EXERCISE MATERIALS:
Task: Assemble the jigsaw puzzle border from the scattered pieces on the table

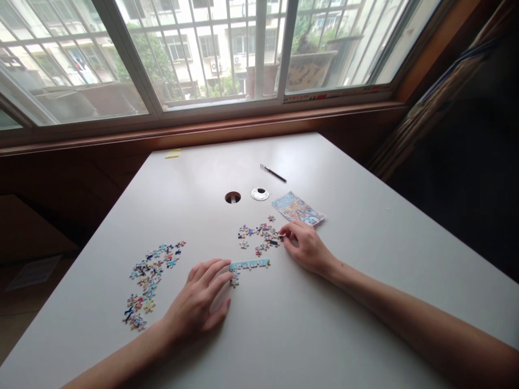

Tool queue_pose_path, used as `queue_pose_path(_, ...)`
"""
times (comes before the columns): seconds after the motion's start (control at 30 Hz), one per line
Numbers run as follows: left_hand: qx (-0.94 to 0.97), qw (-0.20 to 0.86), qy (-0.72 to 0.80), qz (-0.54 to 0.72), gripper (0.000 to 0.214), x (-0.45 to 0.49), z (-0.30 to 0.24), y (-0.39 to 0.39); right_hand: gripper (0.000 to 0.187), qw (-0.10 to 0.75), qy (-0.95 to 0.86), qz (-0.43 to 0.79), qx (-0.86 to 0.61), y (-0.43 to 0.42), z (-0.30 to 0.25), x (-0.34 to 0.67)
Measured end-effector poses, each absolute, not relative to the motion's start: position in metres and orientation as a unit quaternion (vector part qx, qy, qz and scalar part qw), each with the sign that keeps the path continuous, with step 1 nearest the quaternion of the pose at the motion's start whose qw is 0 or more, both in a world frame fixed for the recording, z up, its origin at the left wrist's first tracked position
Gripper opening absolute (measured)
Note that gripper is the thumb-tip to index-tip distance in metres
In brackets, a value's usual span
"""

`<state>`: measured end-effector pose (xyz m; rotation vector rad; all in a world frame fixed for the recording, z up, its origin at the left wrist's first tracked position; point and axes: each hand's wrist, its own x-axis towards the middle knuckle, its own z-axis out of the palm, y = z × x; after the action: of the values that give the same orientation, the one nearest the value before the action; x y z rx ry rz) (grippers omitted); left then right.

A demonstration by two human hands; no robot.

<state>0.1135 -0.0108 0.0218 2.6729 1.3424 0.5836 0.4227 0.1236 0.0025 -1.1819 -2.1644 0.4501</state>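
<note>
A short strip of joined jigsaw pieces [253, 263], light blue along its top, lies on the white table and turns a corner downward at its left end. My left hand [198, 300] rests beside that corner, fingers apart, with the fingertips touching its left edge. At the right side of a small pile of loose jigsaw pieces [263, 232], my right hand [306, 246] is closed in a pinch on a small puzzle piece [281, 236], mostly covered by the fingers. Farther left, a larger scatter of loose pieces [148, 275] curves along the table.
Beyond my right hand lies a colourful picture sheet [298, 208]. A black pen [273, 173], a round metal cover [260, 194] and a round table hole [232, 198] are farther back. Yellow tape [172, 153] marks the far edge of the table [348, 216], below a barred window.
</note>
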Motion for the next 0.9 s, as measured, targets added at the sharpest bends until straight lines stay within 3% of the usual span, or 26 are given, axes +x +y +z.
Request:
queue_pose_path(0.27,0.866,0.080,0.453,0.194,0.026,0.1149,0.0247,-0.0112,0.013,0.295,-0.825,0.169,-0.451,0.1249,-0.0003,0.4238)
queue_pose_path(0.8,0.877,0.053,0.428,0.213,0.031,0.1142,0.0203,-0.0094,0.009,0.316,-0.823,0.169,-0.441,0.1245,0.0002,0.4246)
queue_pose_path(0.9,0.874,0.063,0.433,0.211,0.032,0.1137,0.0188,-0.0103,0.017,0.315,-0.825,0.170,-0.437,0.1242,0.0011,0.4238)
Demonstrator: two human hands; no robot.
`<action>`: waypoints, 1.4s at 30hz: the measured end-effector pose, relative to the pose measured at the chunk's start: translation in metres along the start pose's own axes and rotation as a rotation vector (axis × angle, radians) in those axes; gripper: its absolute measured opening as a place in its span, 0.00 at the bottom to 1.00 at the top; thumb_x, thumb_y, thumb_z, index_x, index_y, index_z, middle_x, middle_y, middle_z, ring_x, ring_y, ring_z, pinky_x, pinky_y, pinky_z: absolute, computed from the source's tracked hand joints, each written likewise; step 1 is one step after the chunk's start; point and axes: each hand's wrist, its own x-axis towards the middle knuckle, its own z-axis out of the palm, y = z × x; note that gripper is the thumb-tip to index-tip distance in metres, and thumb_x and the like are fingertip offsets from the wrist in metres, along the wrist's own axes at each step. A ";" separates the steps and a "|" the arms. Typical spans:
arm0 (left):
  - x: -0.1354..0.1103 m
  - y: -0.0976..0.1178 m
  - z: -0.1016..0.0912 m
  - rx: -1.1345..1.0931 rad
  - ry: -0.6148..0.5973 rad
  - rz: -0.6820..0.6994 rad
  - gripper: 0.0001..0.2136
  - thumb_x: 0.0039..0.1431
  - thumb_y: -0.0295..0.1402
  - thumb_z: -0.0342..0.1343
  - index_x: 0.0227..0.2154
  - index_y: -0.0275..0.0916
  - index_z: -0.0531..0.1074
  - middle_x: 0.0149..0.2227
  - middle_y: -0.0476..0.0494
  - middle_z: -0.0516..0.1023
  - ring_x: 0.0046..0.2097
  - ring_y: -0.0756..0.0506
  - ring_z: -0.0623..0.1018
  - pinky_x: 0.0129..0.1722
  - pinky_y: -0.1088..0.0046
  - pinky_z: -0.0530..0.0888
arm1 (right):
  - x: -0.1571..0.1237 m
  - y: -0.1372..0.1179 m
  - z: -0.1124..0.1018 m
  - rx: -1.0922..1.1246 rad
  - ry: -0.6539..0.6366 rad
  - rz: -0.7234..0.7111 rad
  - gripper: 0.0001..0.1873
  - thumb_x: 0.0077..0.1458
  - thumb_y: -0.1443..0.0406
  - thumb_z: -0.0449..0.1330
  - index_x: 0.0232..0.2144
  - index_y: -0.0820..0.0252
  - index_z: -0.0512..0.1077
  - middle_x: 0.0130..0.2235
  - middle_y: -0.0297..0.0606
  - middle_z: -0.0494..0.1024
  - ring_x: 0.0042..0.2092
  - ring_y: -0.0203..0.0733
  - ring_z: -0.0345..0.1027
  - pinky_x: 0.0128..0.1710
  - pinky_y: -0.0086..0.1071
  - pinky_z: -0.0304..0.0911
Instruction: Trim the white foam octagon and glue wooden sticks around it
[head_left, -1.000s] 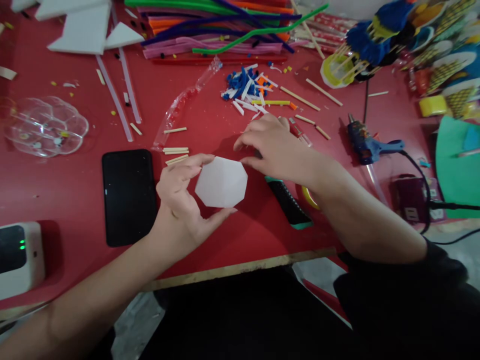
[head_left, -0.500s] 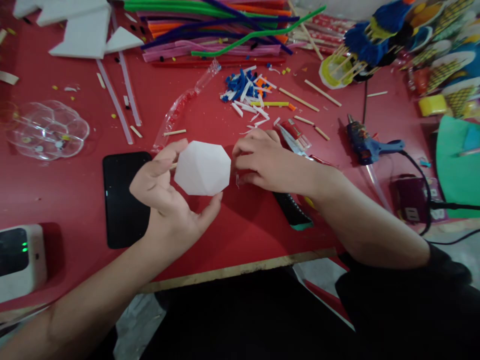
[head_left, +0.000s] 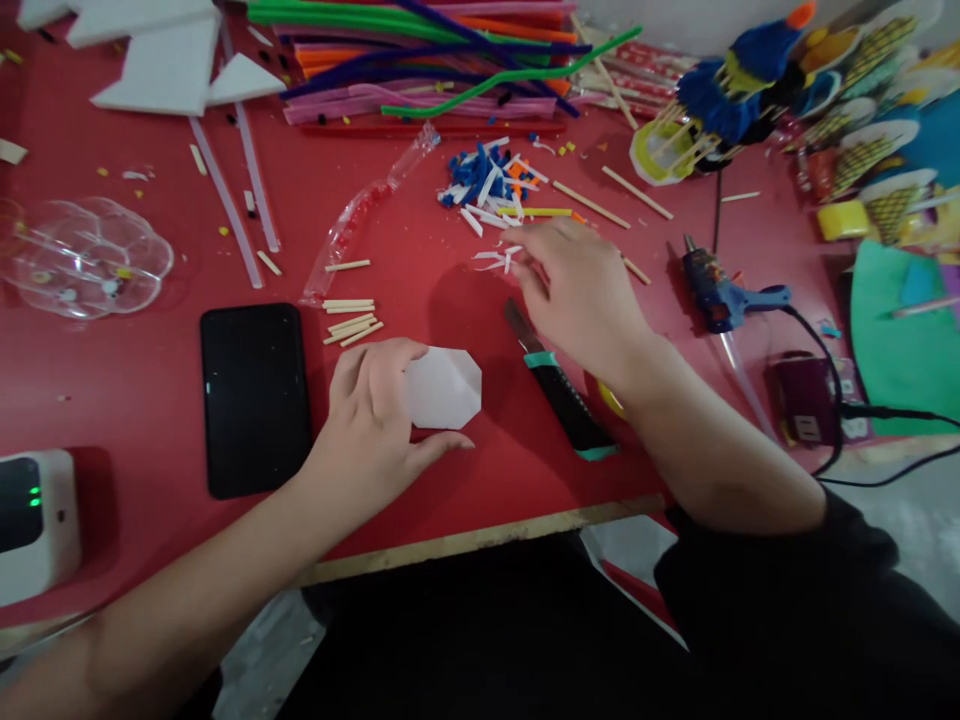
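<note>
A small white octagonal piece [head_left: 444, 390], perhaps foam or card, is in my left hand [head_left: 375, 400]; the fingers curl over its left side and the thumb stretches along its lower edge. My right hand [head_left: 577, 285] hovers beside some thin white strips [head_left: 499, 258], its fingers bent and apart, with nothing visible in them. Below that hand lies a utility knife [head_left: 562, 395] with a black and teal handle. Several short wooden sticks [head_left: 351, 320] lie just above my left hand. Beyond the right fingertips sits a pile of blue, white and orange scraps [head_left: 480, 175].
To the left are a black phone [head_left: 253, 400], a clear divided tray [head_left: 90, 258] and a white device [head_left: 45, 525]. On the right, a glue gun [head_left: 720, 290] trails a cable. Pipe cleaners [head_left: 427, 50] and white foam boards [head_left: 169, 60] lie at the back.
My left hand has shifted right and turned over with the white piece, uncovering the short sticks. My right hand has moved up and right towards the scraps, uncovering the knife.
</note>
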 end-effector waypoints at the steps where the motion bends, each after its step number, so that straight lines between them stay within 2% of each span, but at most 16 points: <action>1: 0.001 0.000 -0.001 0.002 0.001 0.006 0.40 0.53 0.54 0.66 0.60 0.35 0.56 0.53 0.27 0.73 0.54 0.28 0.76 0.55 0.44 0.72 | -0.008 -0.001 -0.003 0.006 -0.009 0.017 0.17 0.64 0.69 0.52 0.54 0.57 0.71 0.49 0.46 0.80 0.50 0.55 0.72 0.47 0.45 0.66; 3: 0.002 0.001 -0.003 -0.006 0.002 0.017 0.40 0.54 0.56 0.64 0.60 0.35 0.56 0.53 0.27 0.73 0.55 0.28 0.76 0.56 0.44 0.72 | -0.028 -0.003 -0.009 -0.021 -0.038 0.040 0.15 0.63 0.62 0.58 0.52 0.56 0.70 0.46 0.47 0.80 0.45 0.57 0.74 0.41 0.45 0.67; 5: 0.003 0.002 -0.005 -0.021 -0.011 0.017 0.39 0.55 0.55 0.64 0.60 0.35 0.56 0.54 0.26 0.74 0.57 0.28 0.75 0.57 0.44 0.71 | -0.050 -0.005 -0.013 -0.071 -0.076 0.041 0.19 0.59 0.57 0.64 0.49 0.57 0.69 0.42 0.48 0.80 0.40 0.58 0.75 0.34 0.44 0.67; 7: 0.003 0.004 -0.006 -0.033 -0.048 0.005 0.36 0.56 0.50 0.65 0.60 0.36 0.57 0.57 0.25 0.72 0.60 0.27 0.73 0.59 0.44 0.70 | -0.070 -0.007 -0.017 -0.099 -0.140 0.028 0.22 0.56 0.57 0.65 0.50 0.58 0.67 0.39 0.46 0.80 0.37 0.56 0.75 0.32 0.41 0.66; 10: 0.002 0.006 -0.005 -0.028 -0.107 0.024 0.31 0.59 0.44 0.64 0.59 0.36 0.58 0.62 0.23 0.68 0.65 0.26 0.68 0.62 0.43 0.68 | -0.090 -0.007 -0.018 -0.094 -0.237 -0.014 0.21 0.59 0.62 0.62 0.53 0.61 0.65 0.42 0.47 0.80 0.39 0.54 0.76 0.35 0.41 0.68; 12: 0.002 0.006 -0.004 -0.025 -0.104 0.031 0.32 0.60 0.46 0.62 0.60 0.35 0.57 0.63 0.22 0.67 0.66 0.26 0.68 0.62 0.43 0.69 | -0.096 -0.007 -0.018 -0.062 -0.256 -0.003 0.20 0.60 0.64 0.59 0.54 0.62 0.66 0.43 0.48 0.80 0.40 0.54 0.76 0.36 0.42 0.69; 16: 0.002 0.003 -0.003 -0.042 0.025 0.009 0.38 0.56 0.54 0.63 0.61 0.37 0.54 0.58 0.23 0.71 0.62 0.26 0.71 0.59 0.40 0.70 | -0.099 -0.006 -0.015 0.049 -0.193 0.069 0.21 0.57 0.65 0.56 0.53 0.60 0.68 0.42 0.46 0.81 0.40 0.54 0.77 0.36 0.41 0.69; 18: 0.002 0.002 -0.003 -0.033 0.052 0.014 0.39 0.55 0.54 0.64 0.60 0.37 0.54 0.57 0.23 0.71 0.61 0.26 0.72 0.58 0.40 0.70 | -0.100 -0.006 -0.014 0.080 -0.166 0.109 0.21 0.55 0.65 0.55 0.51 0.60 0.69 0.38 0.44 0.81 0.36 0.52 0.76 0.33 0.39 0.67; 21: 0.001 0.001 -0.003 -0.015 0.028 0.021 0.38 0.55 0.52 0.65 0.59 0.36 0.55 0.56 0.23 0.72 0.60 0.27 0.73 0.57 0.42 0.71 | -0.102 -0.007 -0.013 0.102 -0.180 0.146 0.19 0.53 0.65 0.54 0.48 0.60 0.71 0.29 0.39 0.78 0.29 0.47 0.72 0.28 0.37 0.62; 23: 0.000 0.001 -0.002 -0.014 0.012 0.024 0.38 0.54 0.50 0.66 0.58 0.35 0.55 0.55 0.23 0.72 0.59 0.27 0.74 0.56 0.43 0.72 | -0.103 -0.008 -0.012 0.144 -0.189 0.138 0.18 0.54 0.65 0.54 0.47 0.60 0.71 0.27 0.37 0.77 0.27 0.45 0.71 0.27 0.36 0.60; 28: 0.000 0.002 -0.002 -0.037 -0.016 0.001 0.37 0.52 0.42 0.70 0.57 0.36 0.56 0.54 0.25 0.73 0.56 0.27 0.76 0.53 0.45 0.74 | -0.102 -0.013 -0.014 0.307 -0.166 0.081 0.13 0.60 0.66 0.52 0.47 0.58 0.70 0.35 0.39 0.81 0.28 0.41 0.73 0.29 0.34 0.64; 31: 0.001 0.003 -0.002 -0.055 -0.061 -0.001 0.34 0.52 0.37 0.69 0.57 0.38 0.57 0.54 0.28 0.74 0.55 0.29 0.77 0.53 0.47 0.74 | -0.100 -0.017 -0.016 0.357 -0.201 0.087 0.19 0.61 0.66 0.54 0.54 0.57 0.67 0.38 0.38 0.83 0.27 0.39 0.73 0.28 0.33 0.66; 34: 0.002 0.002 -0.002 -0.060 -0.092 0.027 0.32 0.54 0.37 0.67 0.57 0.40 0.57 0.55 0.29 0.74 0.55 0.29 0.77 0.54 0.46 0.73 | -0.098 -0.022 -0.016 0.369 -0.222 0.062 0.23 0.60 0.66 0.55 0.58 0.58 0.65 0.39 0.38 0.83 0.28 0.40 0.75 0.29 0.34 0.68; 38: 0.002 0.003 -0.002 -0.077 -0.080 0.064 0.30 0.57 0.38 0.65 0.57 0.39 0.56 0.55 0.27 0.73 0.58 0.29 0.75 0.55 0.44 0.73 | -0.097 -0.026 -0.014 0.362 -0.202 0.006 0.21 0.60 0.66 0.55 0.56 0.57 0.68 0.48 0.40 0.83 0.36 0.42 0.79 0.37 0.35 0.72; 42: 0.002 0.003 -0.004 -0.069 -0.061 0.047 0.30 0.56 0.38 0.65 0.56 0.38 0.56 0.56 0.25 0.71 0.59 0.28 0.74 0.56 0.43 0.71 | -0.096 -0.030 -0.014 0.390 -0.222 -0.001 0.26 0.60 0.67 0.54 0.60 0.58 0.66 0.55 0.42 0.80 0.46 0.44 0.80 0.42 0.35 0.74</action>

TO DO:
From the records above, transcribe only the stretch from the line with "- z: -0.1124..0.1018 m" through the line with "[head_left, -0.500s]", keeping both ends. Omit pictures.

WRITTEN RESPONSE:
  - z: -0.1124..0.1018 m
  - rx: -1.0922..1.1246 rad
  - ry: -0.6539..0.6366 rad
  - rz: -0.7234..0.7111 rad
  - gripper: 0.0001..0.1873
  - thumb_x: 0.0077..0.1458
  - thumb_y: -0.1443..0.0406
  - thumb_z: -0.0449..0.1330
  - index_x: 0.0232..0.2144
  - index_y: -0.0820..0.0252
  - index_z: -0.0512..0.1077
  - middle_x: 0.0130..0.2235
  - middle_y: -0.0297..0.0606
  - middle_z: -0.0494..0.1024
  - ring_x: 0.0042..0.2092
  - ring_y: -0.0203..0.0733
  - ring_z: -0.0345..0.1027
  - pinky_x: 0.0128..0.1710
  - pinky_y: -0.0086..0.1071
  - pinky_z: -0.0304..0.0911
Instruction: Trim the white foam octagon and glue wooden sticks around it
[head_left, -1.000s] 
[head_left, -0.500s] 

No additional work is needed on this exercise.